SISTEM PENDIDIKAN  DAN KEGIATAN BELAJAR MENGAJAR
SMP IT Bina Insani adalah lembaga pendidikan yang memadukan sistem pendidikan salafiah ( tradisionil ) dengan sistem pendidikan modern yang berkembang saat ini. Dalam proses pembelajarannya diterapkan  sistem formal dan non formal yang terpadu.
Implementasi sistem formal dalam kegiatan belajar mengajar diwujudkan dalam bentuk pembelajaran dengan sistem klasikal dan sistem talaqi.
SISTEM KLASIKAL
diselenggarakan selama lima hari dalam satu pekan. Santri mengikuti Kegiatatan Belajar Mengajar di kelas mulai pukul 07.30 – 14.05 WIB, dengan kurikulum Diknas ( KTSP ) untuk materi-materi pelajaran umum dan materi-materi pelajaran Diniyah kurikulum pondok. .
SISTEM TALAQI
Diimplementasikan dalam pembelajaran Tahfidzul Qur’an. Dalam sistem ini para santri dibagi kedalam halaqoh-halaqoh tahfidz .Tiap halaqoh beranggotakan 10 orang yang diampu oleh satu ustadz atau ustadzah .Materi talaqi meliputi ziadah dan murojaah.
ZIADAH
kegiatan menghafal dan setoran hafalan baru yang dilaksanakan dipagi hari ba’da subuh sampai jam 6.30 WI.
MUROJAAH
aktivitas mengulang hafalan yang sudah disetorkan agar tidak hilang. Murojaah dilakukan setiap sore ba’da  sholat ‘Asar sampai jam 16.30 WIB.
SISTEM NON FORMAL
adalah aktivitas pembelajaran yang diselenggarakan di luar pembelajaran formal dan biasanya dilakukan diluar kelas. Pembelajaran non formal ini dimaksudkan untuk menjaga keseimbangan antara teori dan  praktik  yang menjadi ciri khas SMP IT Bina Insani. Melalui kegiatan ini, ilmu yang diperoleh dari kelas langsung bisa diaplikasikan dalam kehidupan nyata. Tujuannya, selain untuk mempraktikkan juga menambah dan menguatkan ilmu para santri. Kegiatan-kegiatan non formal yang ada di SMP IT Bina Insani meliputi :
1. Organisasi Santri Bina Insani ( OSBI ) . Merupakan wadah bagi santri untuk berlatih organisasi dan kepemimpinan.

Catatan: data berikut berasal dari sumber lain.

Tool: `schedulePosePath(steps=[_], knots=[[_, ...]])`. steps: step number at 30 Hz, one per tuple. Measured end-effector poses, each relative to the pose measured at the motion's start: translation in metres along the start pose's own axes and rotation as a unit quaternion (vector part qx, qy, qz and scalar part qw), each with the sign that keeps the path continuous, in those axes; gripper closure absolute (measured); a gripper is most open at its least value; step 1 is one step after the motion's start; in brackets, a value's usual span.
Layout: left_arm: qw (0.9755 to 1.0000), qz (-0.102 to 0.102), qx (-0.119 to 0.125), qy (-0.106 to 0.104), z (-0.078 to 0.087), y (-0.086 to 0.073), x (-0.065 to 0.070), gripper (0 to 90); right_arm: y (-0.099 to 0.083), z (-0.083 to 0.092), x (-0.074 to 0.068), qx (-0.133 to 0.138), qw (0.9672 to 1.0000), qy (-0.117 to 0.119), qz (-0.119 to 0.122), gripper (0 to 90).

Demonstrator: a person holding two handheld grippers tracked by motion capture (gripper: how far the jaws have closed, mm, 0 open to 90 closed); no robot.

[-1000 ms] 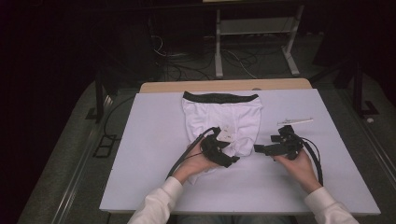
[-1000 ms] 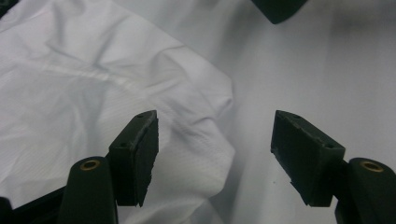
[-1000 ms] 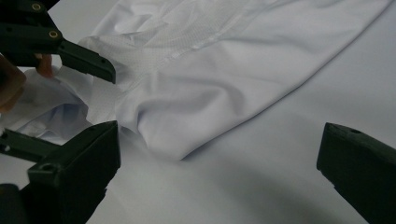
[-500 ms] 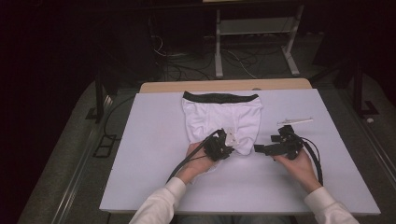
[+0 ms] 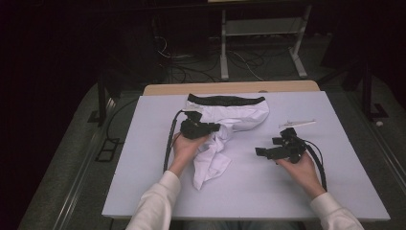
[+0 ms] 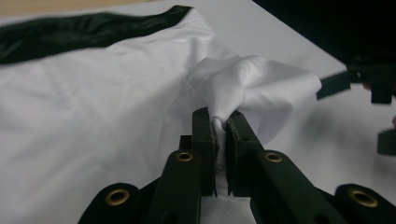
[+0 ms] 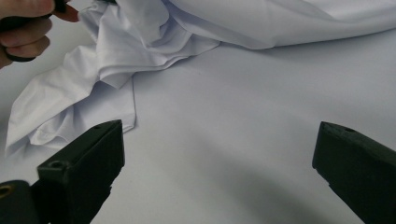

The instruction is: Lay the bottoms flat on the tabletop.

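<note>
- Comparing the high view with its earlier pictures, the white garment (image 5: 225, 129) is found changed: it lay flat below its black waistband (image 5: 225, 100), and one lower corner is now drawn up and across towards the waistband's left end, with a crumpled tail left trailing towards the table's (image 5: 143, 158) near edge. The left gripper (image 5: 214, 128) is seen at that gathered fold; the right gripper (image 5: 261, 152) is held well right of the garment, apart from it.
- In the left gripper view, the jaws have just been closing and are now pressed together on a bunched fold of the garment (image 6: 243, 88), which is pinched between the pads.
- In the right gripper view, the jaws are spread wide over bare table (image 7: 224, 140), nothing between them; the garment (image 7: 116, 60) lies beyond.
- A fold is judged begun, not finished.
</note>
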State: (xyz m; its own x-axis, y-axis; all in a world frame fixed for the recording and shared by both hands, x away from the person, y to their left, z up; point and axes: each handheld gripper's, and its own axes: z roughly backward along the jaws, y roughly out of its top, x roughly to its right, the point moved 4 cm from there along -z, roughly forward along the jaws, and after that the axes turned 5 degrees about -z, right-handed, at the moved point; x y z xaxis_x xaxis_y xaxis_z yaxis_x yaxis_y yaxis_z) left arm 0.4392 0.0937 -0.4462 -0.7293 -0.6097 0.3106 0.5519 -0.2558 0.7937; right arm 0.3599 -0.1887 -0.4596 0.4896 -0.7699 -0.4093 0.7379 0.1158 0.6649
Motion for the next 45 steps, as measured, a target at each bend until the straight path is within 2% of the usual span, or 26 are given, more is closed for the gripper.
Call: schedulePosePath(steps=[3,5,7,10,12,17,19,25,28,30,32,34,37,39,45], knots=[[0.999,0.045,0.007,0.007,0.003,-0.007,-0.021,83.0,0.003,-0.003,-0.004,0.003,0.9999,0.01,0.004,4.9],[0.9977,0.066,0.009,0.008,0.004,-0.012,-0.032,83.0,0.007,-0.006,-0.008,0.004,0.9998,0.016,0.007,6.0],[0.9966,0.082,0.007,0.005,0.004,-0.016,-0.039,83.0,0.01,-0.01,-0.013,0.003,0.9996,0.026,0.014,9.1],[0.995,0.1,0.006,-0.001,0.002,-0.02,-0.044,82.9,0.016,-0.017,-0.022,-0.001,0.9989,0.037,0.029,15.4],[0.9951,0.099,0.004,-0.001,0.001,-0.02,-0.044,82.9,0.023,-0.023,-0.029,-0.004,0.9982,0.043,0.043,18.8],[0.9957,0.092,-0.01,-0.003,-0.003,-0.022,-0.041,82.7,0.046,-0.046,-0.04,-0.001,0.9952,0.074,0.064,37.8],[0.9956,0.093,-0.013,-0.006,-0.003,-0.023,-0.04,82.6,0.055,-0.06,-0.043,-0.011,0.9942,0.08,0.071,39.0],[0.9951,0.097,-0.013,-0.011,-0.004,-0.024,-0.041,82.6,0.078,-0.094,-0.057,-0.027,0.9924,0.074,0.095,44.5],[0.9955,0.094,-0.013,-0.01,-0.003,-0.024,-0.041,82.6,0.085,-0.115,-0.059,-0.047,0.9926,0.038,0.105,47.6],[0.9957,0.091,-0.013,-0.011,-0.003,-0.023,-0.04,82.6,0.087,-0.127,-0.058,-0.06,0.9929,0.029,0.098,60.4],[0.9962,0.086,-0.012,-0.012,-0.002,-0.022,-0.039,82.6,0.087,-0.133,-0.058,-0.063,0.9939,0.033,0.084,77.9],[0.9965,0.081,-0.011,-0.019,0.001,-0.021,-0.037,82.4,0.088,-0.13,-0.058,-0.058,0.9945,0.049,0.072,83.0],[0.9968,0.071,0.0,-0.037,0.004,-0.016,-0.031,81.7,0.09,-0.115,-0.057,-0.052,0.995,0.055,0.065,83.8],[0.9968,0.062,0.009,-0.049,0.007,-0.011,-0.022,81.3,0.093,-0.1,-0.057,-0.048,0.9948,0.071,0.054,83.8],[0.9969,0.015,0.018,-0.075,0.012,0.004,0.01,81.4,0.095,-0.055,-0.059,-0.049,0.9929,0.103,0.032,83.9]])
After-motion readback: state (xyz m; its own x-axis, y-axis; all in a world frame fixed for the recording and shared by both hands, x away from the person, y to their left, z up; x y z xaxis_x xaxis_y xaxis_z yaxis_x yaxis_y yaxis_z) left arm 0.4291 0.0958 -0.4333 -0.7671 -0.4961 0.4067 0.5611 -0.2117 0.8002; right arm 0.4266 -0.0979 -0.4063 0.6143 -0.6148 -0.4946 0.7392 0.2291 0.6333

2. Muhadharah sebagai wadah latihan ketrampilan berpidato atau orasi dalam bahasa Arab dan Inggris.
3. Tasmi’ sebagai media bagi santri  menampilkan kelancaran hafalan dengan cara disimak oleh santri yang lain.

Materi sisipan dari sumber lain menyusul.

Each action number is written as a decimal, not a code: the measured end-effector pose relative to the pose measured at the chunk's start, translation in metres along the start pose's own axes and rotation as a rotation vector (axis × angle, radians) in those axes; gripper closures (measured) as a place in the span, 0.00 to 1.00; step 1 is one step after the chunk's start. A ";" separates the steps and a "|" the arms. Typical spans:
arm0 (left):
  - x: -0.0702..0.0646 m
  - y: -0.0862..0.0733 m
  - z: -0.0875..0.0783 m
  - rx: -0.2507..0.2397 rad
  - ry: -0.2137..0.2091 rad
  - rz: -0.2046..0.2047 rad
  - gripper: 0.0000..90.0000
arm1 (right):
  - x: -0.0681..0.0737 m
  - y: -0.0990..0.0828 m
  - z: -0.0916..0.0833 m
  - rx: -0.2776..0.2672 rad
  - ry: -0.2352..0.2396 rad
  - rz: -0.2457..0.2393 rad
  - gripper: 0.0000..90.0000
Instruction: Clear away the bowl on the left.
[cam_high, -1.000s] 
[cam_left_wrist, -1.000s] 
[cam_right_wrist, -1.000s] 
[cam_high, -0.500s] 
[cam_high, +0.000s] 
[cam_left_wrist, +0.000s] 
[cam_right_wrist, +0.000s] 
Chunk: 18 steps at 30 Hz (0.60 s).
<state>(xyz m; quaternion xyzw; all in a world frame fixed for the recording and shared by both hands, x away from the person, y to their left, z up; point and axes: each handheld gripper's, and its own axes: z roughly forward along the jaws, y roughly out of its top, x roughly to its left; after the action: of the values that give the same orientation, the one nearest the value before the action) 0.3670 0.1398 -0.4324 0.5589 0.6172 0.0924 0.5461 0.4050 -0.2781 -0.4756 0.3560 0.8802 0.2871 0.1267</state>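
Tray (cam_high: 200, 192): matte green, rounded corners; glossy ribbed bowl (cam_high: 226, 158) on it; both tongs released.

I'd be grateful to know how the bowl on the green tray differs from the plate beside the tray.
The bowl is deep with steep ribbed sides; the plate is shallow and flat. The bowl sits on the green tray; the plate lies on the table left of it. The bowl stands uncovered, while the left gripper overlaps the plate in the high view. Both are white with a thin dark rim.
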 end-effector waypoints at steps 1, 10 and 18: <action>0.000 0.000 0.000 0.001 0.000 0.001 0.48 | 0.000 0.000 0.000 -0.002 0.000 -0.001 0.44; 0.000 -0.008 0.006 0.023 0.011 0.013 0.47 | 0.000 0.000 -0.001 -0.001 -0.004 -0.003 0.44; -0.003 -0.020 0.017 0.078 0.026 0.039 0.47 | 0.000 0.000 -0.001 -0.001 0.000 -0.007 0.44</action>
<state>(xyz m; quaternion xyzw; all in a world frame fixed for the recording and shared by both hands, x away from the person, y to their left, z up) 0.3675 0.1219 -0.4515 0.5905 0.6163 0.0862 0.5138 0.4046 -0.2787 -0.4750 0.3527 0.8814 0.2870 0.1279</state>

4. Tajwidul Lughoh merupakan kegiatan praktik berbahasa arab terbimbing dimaksudkan agar santri dapat mengasah kelancaran percakapan bahasa Arab dan bahasa Inggris mereka sehari-hari.
5. Tajwidul Mufrodat merupakan aktivitas pengayaan kosa kata bahasa arab dan bahasa Inggris secara berkelompok.

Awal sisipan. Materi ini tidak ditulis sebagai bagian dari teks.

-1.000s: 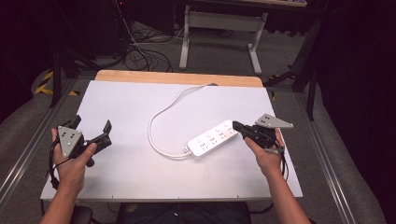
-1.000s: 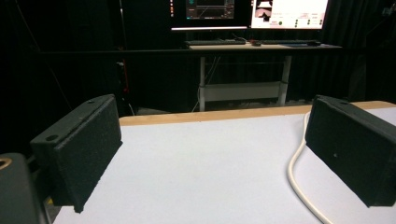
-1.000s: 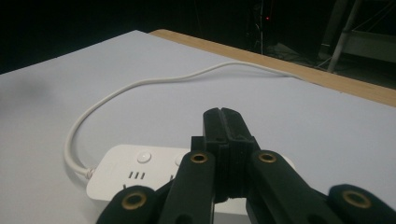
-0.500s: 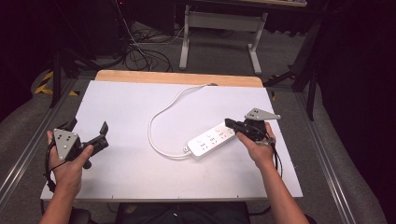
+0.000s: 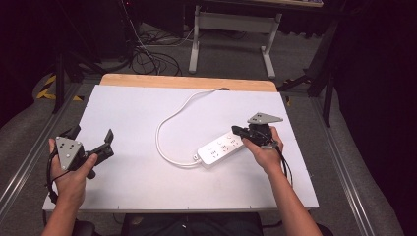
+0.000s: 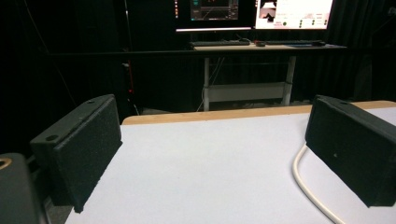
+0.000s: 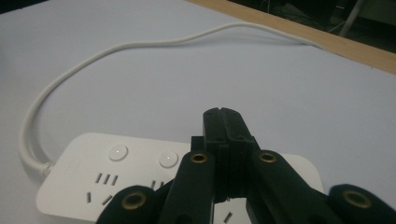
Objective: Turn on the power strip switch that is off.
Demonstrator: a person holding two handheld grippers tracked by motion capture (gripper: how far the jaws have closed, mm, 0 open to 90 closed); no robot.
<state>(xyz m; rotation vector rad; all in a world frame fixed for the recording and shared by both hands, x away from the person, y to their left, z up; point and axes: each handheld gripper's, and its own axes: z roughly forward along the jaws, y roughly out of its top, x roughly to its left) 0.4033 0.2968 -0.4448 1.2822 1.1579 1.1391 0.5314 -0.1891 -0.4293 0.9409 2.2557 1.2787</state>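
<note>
A white power strip lies right of the table's middle, and its white cable loops left and then runs off the far edge. My right gripper is shut with nothing between its jaws, hovering over the strip's right end. In the right gripper view the closed jaws sit above the strip, near its round buttons, with the cable curving away beyond. My left gripper is open near the table's front left corner. Between its two pads lie bare white table and a stretch of cable.
The white table has a wooden strip along its far edge. Beyond it stand a desk frame and floor cables. Monitors sit on a far desk.
My right gripper has shifted slightly left over the strip's end. The left hand has drawn a little back toward the front left. The strip has not moved.
</note>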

6. Ekstrakurikuler dilaksanakan serentak setiap hari sabtu.
7. Mentoring merupakan bimbingan khusus yang diberikan kepada para santri untuk membentuk  kepribadian Islam.
Sistem formal dan nonformal diiatas diprogramkan dan dipraktekkan secara terpadu, sehingga semua materi merupakan satu kesatuan yang utuh.